D. In questi anni disputati con la maglia dell’Empoli ha mai pensato di trasferirsi in altre squadre?
R. «A Empoli mi trovavo bene. Sarei rimasto anche con la retrocessione in serie C1. Purtroppo per altre decisioni fui costretto ad andare via. Per quanto mi riguarda non ebbi mai richieste di altre società. Per me l’Empoli era il massimo e si era creata una situazione veramente ottimale».

D. E poi avvenne il suo passaggio al Catania. Come visse questo trasferimento?
R. «A Catania allora vigeva sempre un modo di pensare all’antica. Il presidente, essendo un politico, guardava più al suo consenso elettorale che a puntare all’innovazione. La campagna acquisti aveva portato giocatori più per fare nome, come me che venivo dalla serie A. Il primo anno non andò male, ma il secondo giocai pochissimo e poi non ebbi quel “feeling” con l’allenatore. Fu un’esperienza abbastanza pesante».

D. Gli anni corrono… Cosa affiora nella sua mente quando pensa alla sua carriera calcistica vissuta sui campi della serie A, B e C1?
R. «Una grossa soddisfazione e la consapevolezza di aver giocato in degli anni che, penso, per i campionati italiani sono irripetibili. A quei tempi in Italia giocavano calciatori a livello mondiale e io ho avuto la fortuna di incontrarli».

D. Tante sono le partite che ha disputato. Ce ne sono alcune che non appartengono all’ordinarietà?
R. «Non potrò mai, mai dimenticare la partita disputata contro la Sampdoria che terminò 2-2. Vincevamo 2-0. Gianluca Vialli realizzò un goal di rovesciata eccezionale. E’ un ricordo veramente indelebile. Fu una grande e bella partita che non potrò mai dimenticare. Era il 24 gennaio 1988».

D. Come affrontò il suo congedo dal mondo del calcio giocato?
R. «Disputai l’ultimo anno da professionista nella Massese in serie C1. Al termine pensavo ad una possibilità di rientro nello staff dell’Empoli, ma non mi fu data la possibilità.

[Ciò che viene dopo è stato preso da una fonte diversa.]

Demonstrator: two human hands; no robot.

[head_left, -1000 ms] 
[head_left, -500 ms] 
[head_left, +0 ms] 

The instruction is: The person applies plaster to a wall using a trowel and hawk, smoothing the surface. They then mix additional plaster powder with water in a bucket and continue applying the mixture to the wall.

Ci rimasi male, perchè ci speravo molto.
Dopo un po’ ho allenato per due anni gli allievi nazionali dell’Empoli prima e quelli regionali dopo.
Nel frattempo fondai un’azienda insieme all’amico Andrea Salvatori, compagno di squadra nell’Empoli e nel Catania. Mi rimaneva assai difficile gestire gli allenamenti e la mia azienda. Fui quindi costretto a scegliere: o fare l’allenatore o fare l’imprenditore. Scelsi di fare l’imprenditore».

D. Se dovesse rivedersi in un ragazzo di oggi cosa gli suggerirebbe?
R. «Sono cambiati i tempi. Se dovessi dire le cose che provavo ai miei tempi ad un ragazzo di oggi sarei fuori luogo… Le cose sono veramente cambiate. E’ tutto un altro mondo. Anche il mondo del calcio è assai diverso rispetto a quando giocavo io…».